FactSpace West Africa participated in a week-long workshop for organisations in Ghana working towards combatting disinformation in Africa.

The workshop, organised by the African Center for Strategic Studies (ACSS) aims to develop Ghanaian counter-disinformation Defender Communities by building trust and training researchers, journalists, and practitioners with the skills required to identify, expose, and combat disinformation campaigns, within and from external sources.
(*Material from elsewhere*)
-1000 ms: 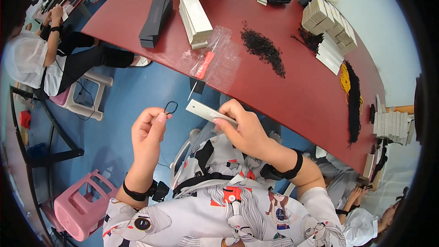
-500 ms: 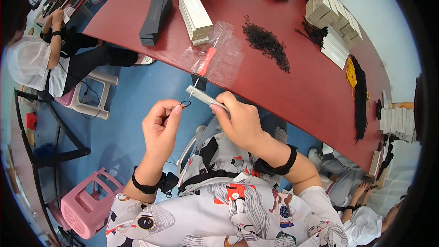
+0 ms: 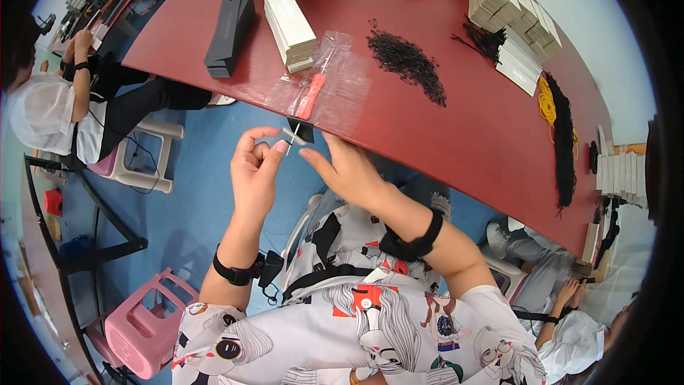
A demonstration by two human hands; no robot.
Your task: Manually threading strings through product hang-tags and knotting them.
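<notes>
A red-handled hook tool (image 3: 311,97) lies under clear plastic at the table's edge, its thin metal shaft poking out over the floor. On that shaft sits a pale card tag (image 3: 293,136), seen nearly edge-on. My left hand (image 3: 255,175) is at the shaft's tip, thumb and bent fingers closed on a black cord loop (image 3: 288,144), of which only a bit shows. Just right of the tag is my right hand (image 3: 349,175), thumb apart from its fingers, holding nothing that I can see; some fingertips are hidden.
On the red table (image 3: 470,150) are a dark card stack (image 3: 229,36), a white card stack (image 3: 288,25), a heap of black cord loops (image 3: 410,60) and a black cord bundle (image 3: 563,142). A pink stool (image 3: 146,328) stands lower left. Co-workers sit at both sides.
The card tag has passed from my right hand onto the metal shaft, and that hand has opened. My left hand has brought the black cord up to the shaft's tip.
</notes>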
Mark Duerkson of ACSS in his opening address stressed the importance of the workshop within the context of a surge of external operations targeting countries in sub-Saharan Africa to disrupt democracies and rupture existing fault lines to achieve parochial motives of threat actors.

In the case of Ghana, the workshop’s importance is also tied to how participants could combat mis- and dis-information in the period leading to, during and after the 2024 general elections.

The programme, hosted at the Kempinski Hotel Gold Coast City in Accra, started on September 17 and concluded on September 20. The FactSpace team was led by our Director, Rabiu Alhassan, alongside six other team members.

Fig 1 – Group photo of the FactSpace West Africa team at the conference 

The training included topics such as an overview of Foreign Information Manipulation and Interference (FIMI) and Information Sharing and Analysis Centers (ISAC), approaches to understand and counter disinformation; an orientation to the Fence and DISARM frameworks (open-source, master framework for fighting disinformation).

The participants had hands-on training in applying these frameworks through open-source OpenCTI research tools and analytic report writing.

One of the main instructors, Victoras Dauksas, head of Debunk.org, emphasised the importance of ISAC communities in combating FIMI operations: ” Remember always that you are stronger together in facing threat actors as much as you are in protecting one another and boosting your reach and influence as a unit.”

Fig 2 – Victoras Dauksas, head of debunk.org (at the back) in a group photo with the FactSpace West Africa team

Also, in attendance at the programme included Fact-Check Ghana, Dubawa Ghana, Joy News, Metro TV and TV3. Other attendees were cybersecurity experts, security analysts and actors in the digital disinformation ecosystem.

Since its inception in 1999, the Africa Centre has served as a forum for research, academic programs, and the exchange of ideas to enhance citizen security by strengthening the effectiveness and accountability of African institutions.